DIBELS (Dynamic Indicators of Basic Early Literacy Skills) is an early reading assessment measure that is widely used in schools.  According to their web site DIBELS

Are a set of procedures and measures for assessing the acquisition of early literacy skills from kindergarten through sixth grade. They are designed to be short (one minute) fluency measures used to regularly monitor the development of early literacy and early reading skills.

In practice DIBELS is a set of one-minute tests of a student’s ability to name letters, segment phonemes, identify initial sounds in words, read nonsense words, read fluently and retell. The creators of DIBELS argue that student ability to perform these tasks in strictly timed situations predicts their future reading success or struggles.

DIBELS came to be widely used because it was closely tied to the Reading First and NCLB initiatives of the last 15 years. DIBELS fit nicely into the Reading First push for “scientifically researched” practices. The creators of DIBELS, a group of researchers out of the University of Oregon, were able to generate lots of experimental data showing DIBELS was a reliable instrument. Many school districts were forced to adopt DIBELS assessments in order to qualify for government funding.

But from the start DIBELS has generated controversy. A special education commissioner for the U. S. Department of Education named Ed Kame ‘enui, resigned after a Congressional investigation found that he had “gained significant financial benefit” by promoting DIBELS from his government position. Two other Department of Education employees were also implicated in the investigation. Perhaps more importantly, many, many highly respected literacy researchers have found that the impact of DIBELS has moved instruction away from what we know works for children.

P. David Pearson, one of the leading literacy experts in the country and a man known to avoid hyperbole and for taking a centrist view on issues related to literacy instruction had this to say about DIBELS:

I have decided to join that group of scholars and teachers and parents who are convinced that DIBELS is the worst thing to happen to the teaching of reading since the development of flash cards (Goodman, K. et. al. (2007) The Truth About Dibels).

In the same volume, literacy researcher Sandra Wilde found that while the DIBELS claims “to strongly predict whether individual children are likely to fail to learn to read. It just doesn’t.”

Also in The Truth About DIBELS, University of Arizona professor emeritus and long-time reading theorist Kenneth Goodman posits that

DIBELS is based upon a flawed view of the nature of the reading process and, because of this fundamental flaw, provides all who use it with a misrepresentation of reading development.
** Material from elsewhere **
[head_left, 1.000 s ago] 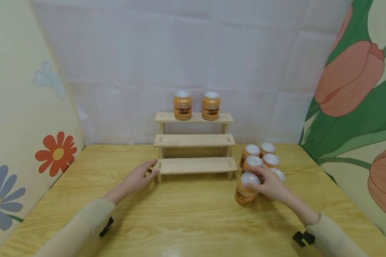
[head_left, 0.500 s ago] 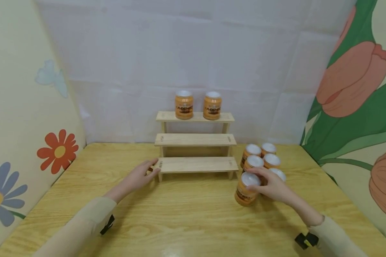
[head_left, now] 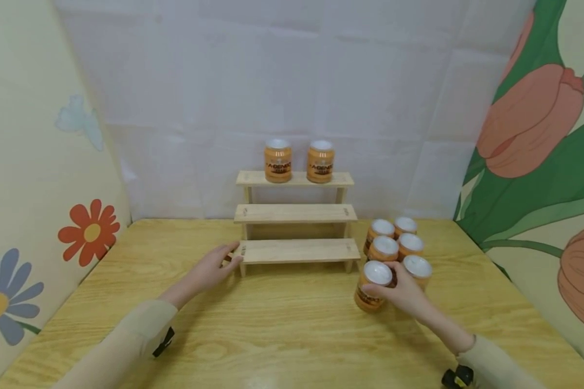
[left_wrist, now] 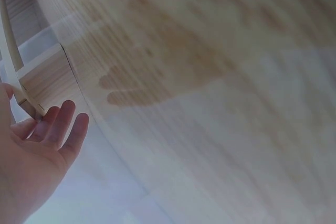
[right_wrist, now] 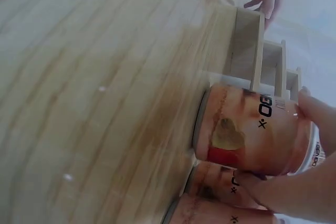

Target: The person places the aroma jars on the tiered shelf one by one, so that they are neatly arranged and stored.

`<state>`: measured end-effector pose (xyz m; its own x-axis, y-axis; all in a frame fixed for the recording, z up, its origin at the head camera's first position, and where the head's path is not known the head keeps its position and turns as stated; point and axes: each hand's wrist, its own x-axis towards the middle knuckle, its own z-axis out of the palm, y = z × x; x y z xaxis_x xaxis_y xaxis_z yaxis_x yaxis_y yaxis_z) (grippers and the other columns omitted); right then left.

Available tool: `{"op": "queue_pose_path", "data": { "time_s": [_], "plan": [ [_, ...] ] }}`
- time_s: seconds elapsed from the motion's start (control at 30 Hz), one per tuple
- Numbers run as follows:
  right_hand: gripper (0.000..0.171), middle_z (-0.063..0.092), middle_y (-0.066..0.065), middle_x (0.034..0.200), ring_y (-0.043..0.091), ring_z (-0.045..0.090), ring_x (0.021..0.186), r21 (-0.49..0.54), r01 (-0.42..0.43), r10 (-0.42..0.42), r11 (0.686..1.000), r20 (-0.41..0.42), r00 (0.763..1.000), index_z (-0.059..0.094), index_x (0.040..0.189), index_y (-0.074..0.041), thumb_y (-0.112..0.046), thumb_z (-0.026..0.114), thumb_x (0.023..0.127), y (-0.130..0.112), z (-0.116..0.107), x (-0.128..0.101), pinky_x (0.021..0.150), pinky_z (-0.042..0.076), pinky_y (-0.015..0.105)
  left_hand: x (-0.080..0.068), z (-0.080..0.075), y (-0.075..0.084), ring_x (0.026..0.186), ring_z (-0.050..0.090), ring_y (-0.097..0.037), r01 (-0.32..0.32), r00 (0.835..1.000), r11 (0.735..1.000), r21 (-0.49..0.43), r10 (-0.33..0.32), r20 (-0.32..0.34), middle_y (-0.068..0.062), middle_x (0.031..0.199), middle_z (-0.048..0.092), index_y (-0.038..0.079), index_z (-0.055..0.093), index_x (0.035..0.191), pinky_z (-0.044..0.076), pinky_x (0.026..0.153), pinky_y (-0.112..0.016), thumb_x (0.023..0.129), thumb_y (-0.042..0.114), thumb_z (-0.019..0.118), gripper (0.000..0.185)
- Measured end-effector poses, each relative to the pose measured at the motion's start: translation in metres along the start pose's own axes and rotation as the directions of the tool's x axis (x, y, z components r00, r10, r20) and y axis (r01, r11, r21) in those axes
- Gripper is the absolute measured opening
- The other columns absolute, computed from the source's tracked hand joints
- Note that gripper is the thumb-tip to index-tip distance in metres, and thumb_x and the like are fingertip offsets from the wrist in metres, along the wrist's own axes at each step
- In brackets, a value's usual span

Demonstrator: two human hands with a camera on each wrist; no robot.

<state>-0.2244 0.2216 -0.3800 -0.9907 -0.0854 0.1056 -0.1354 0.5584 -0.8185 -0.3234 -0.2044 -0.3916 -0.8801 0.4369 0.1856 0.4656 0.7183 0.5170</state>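
On the right of the table, an orange can (head_left: 367, 302) with a pale lid stands upright at the front of a group of like cans. My right hand (head_left: 401, 292) holds it around its sides, thumb at the front and fingers behind; the right wrist view shows the same can (right_wrist: 252, 132) close up. At the left end of a three-step wooden shelf (head_left: 297, 251), my left hand (head_left: 211, 267) grips the end of the lowest step between thumb and fingers. In the left wrist view, the left hand (left_wrist: 42, 156) has its outer fingers spread loosely.
Two matching cans (head_left: 278, 165) stand apart on the top step. Several more cans (head_left: 385, 251) are packed closely behind and beside the held one. A white sheet (head_left: 292, 81) hangs behind the shelf, and flower-patterned walls (head_left: 530, 119) flank the wooden table (head_left: 272, 335).
My right hand has shifted from the can's upper right side to a lower hold, its thumb now across the front. The can stays in place. My left hand stays at the shelf's end.
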Motion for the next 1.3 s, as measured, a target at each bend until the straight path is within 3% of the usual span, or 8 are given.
{"op": "queue_pose_path", "data": {
  "time_s": [0.1,0.17,0.3,0.37,0.63,0.97,1.13,1.3],
  "plan": [
    [0.056,0.056,0.015,0.113,0.022,0.055,0.098,-0.023,0.073,-0.073,0.997,0.017,0.997,0.051,0.128,-0.002,-0.026,0.074,0.082,0.002,-0.001,0.0,0.077,0.049,0.031,0.0,0.001,-0.001,0.109,0.055,-0.037,-0.002,1.0,1.0,0.001,0.002,-0.005,-0.028,0.136,0.045,-0.006,0.033,0.142,0.053,0.081,-0.045,0.1,0.031,0.046,0.058],
    [0.06,0.054,0.017,0.117,0.026,0.054,0.102,-0.037,0.087,-0.086,0.996,0.025,0.996,0.049,0.132,-0.002,-0.027,0.073,0.083,0.002,-0.001,0.0,0.081,0.049,0.035,0.0,0.002,-0.002,0.109,0.056,-0.038,-0.004,1.0,1.0,0.0,0.004,-0.007,-0.028,0.136,0.045,-0.006,0.033,0.142,0.053,0.081,-0.045,0.1,0.031,0.047,0.058],
    [0.074,0.045,0.023,0.134,0.038,0.047,0.121,0.013,0.034,-0.035,0.999,0.021,0.999,0.033,0.141,0.0,-0.026,0.072,0.084,0.0,-0.002,-0.002,0.096,0.045,0.045,0.001,0.002,-0.002,0.11,0.055,-0.038,-0.002,1.0,1.0,-0.009,0.002,-0.009,-0.028,0.136,0.045,-0.006,0.032,0.143,0.052,0.081,-0.046,0.1,0.031,0.046,0.058],
    [0.076,0.043,0.024,0.137,0.039,0.046,0.124,0.048,0.016,-0.017,0.999,0.021,1.0,0.028,0.141,0.001,-0.024,0.072,0.084,-0.002,0.0,-0.003,0.097,0.044,0.045,0.0,0.0,-0.002,0.11,0.055,-0.038,0.001,1.0,1.0,-0.012,-0.001,-0.009,-0.028,0.136,0.045,-0.005,0.032,0.143,0.053,0.081,-0.046,0.1,0.032,0.046,0.059],
    [0.069,0.053,0.018,0.121,0.023,0.056,0.104,0.034,-0.035,0.036,0.999,-0.036,0.999,0.04,0.131,-0.002,-0.028,0.077,0.079,-0.004,0.005,0.0,0.078,0.049,0.027,-0.002,-0.003,0.0,0.109,0.055,-0.037,0.0,1.0,1.0,0.002,0.0,0.004,-0.028,0.136,0.045,-0.006,0.032,0.143,0.053,0.081,-0.045,0.1,0.033,0.045,0.06],
    [0.062,0.06,0.018,0.119,0.025,0.061,0.101,-0.013,0.044,-0.044,0.999,-0.008,0.999,0.05,0.13,-0.003,-0.03,0.075,0.08,-0.007,-0.004,0.004,0.074,0.052,0.025,0.0,0.0,0.001,0.11,0.055,-0.037,0.0,1.0,1.0,0.001,0.0,0.01,-0.027,0.139,0.043,-0.005,0.032,0.143,0.052,0.084,-0.047,0.1,0.035,0.045,0.06],
    [0.061,0.06,0.019,0.118,0.025,0.062,0.099,-0.045,0.092,-0.093,0.995,-0.005,0.996,0.049,0.132,0.0,-0.029,0.072,0.083,-0.019,-0.011,0.006,0.072,0.052,0.026,-0.001,0.0,0.001,0.112,0.055,-0.036,0.014,1.0,1.0,0.002,-0.014,0.013,-0.026,0.139,0.042,-0.003,0.031,0.144,0.052,0.085,-0.046,0.1,0.036,0.044,0.061],
    [0.059,0.061,0.018,0.116,0.025,0.062,0.098,-0.007,0.114,-0.114,0.994,-0.005,0.994,0.048,0.132,-0.003,-0.028,0.072,0.083,-0.035,-0.016,0.013,0.072,0.053,0.026,-0.002,0.001,0.001,0.111,0.055,-0.036,0.021,1.0,1.0,-0.004,-0.021,0.011,-0.026,0.139,0.042,-0.003,0.031,0.144,0.051,0.085,-0.046,0.1,0.035,0.045,0.06]
  ]
}}
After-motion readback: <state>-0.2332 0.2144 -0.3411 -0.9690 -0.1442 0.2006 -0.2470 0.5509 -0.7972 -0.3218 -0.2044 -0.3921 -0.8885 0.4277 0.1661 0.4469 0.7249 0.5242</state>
It digs too deeply into the infrastructure of reading skill and process and comes up with a lot of bits and pieces but not the orchestrated whole of reading as a skilled human process.
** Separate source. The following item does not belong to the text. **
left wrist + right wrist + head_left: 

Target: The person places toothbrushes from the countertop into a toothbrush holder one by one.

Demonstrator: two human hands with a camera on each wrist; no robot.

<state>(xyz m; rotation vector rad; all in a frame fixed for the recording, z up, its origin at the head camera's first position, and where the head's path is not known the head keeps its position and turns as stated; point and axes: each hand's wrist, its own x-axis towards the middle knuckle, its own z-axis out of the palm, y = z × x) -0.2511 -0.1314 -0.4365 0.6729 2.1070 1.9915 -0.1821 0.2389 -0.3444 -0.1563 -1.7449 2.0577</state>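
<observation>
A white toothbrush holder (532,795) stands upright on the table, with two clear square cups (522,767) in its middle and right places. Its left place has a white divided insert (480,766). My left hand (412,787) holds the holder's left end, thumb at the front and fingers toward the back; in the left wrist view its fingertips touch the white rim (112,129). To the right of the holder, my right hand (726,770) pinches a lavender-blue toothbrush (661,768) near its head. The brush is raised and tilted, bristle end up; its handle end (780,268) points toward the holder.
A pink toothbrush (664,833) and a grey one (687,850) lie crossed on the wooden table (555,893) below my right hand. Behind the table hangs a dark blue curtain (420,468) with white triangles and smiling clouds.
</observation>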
In a technical report out of the Literacy Achievement Research Center, Pressley, et. al (2005) found that DIBELS

mis-predicts reading performance on other assessments much of the time, and at best is a measure of who reads quickly without regard to whether the reader comprehends what is read.”

What is it that makes DIBELS the “worst thing to happen to reading instruction since flash cards?” As Pearson sees it, the use of DIBELS in the schools has an undue influence on the curriculum, driving reading instruction to a focus on the little bits of reading and away from a focus on the whole of literacy instruction. Students are held accountable to the indicators of reading progress rather than actual reading progress and teachers are forced to instruct in ways that violate well-documented theories of development and broader curricular goals. In other words, DIBELS becomes the driver of the curriculum and the curriculum is narrowed in unproductive ways as a result.

Ultimately, Pearson says, DIBELS fails the test of consequential validity. In other words, the widespread employment of DIBELS has had dire consequences on the actual teaching of reading. Teachers have been forced through this test to focus on a narrow definition of the “stuff” of learning to read, rather than on the broader context of what reading actually is – the ability to make sense of squiggles on a page made by an author.  The consequences of DIBELS makes it unworthy to use as an assessment tool.

If DIBELS has become a scourge in your school or school district, I suggest you gather up the research cited here and question those who are foisting this highly flawed, and ultimately counterproductive, assessment practice on your students and fellow teachers.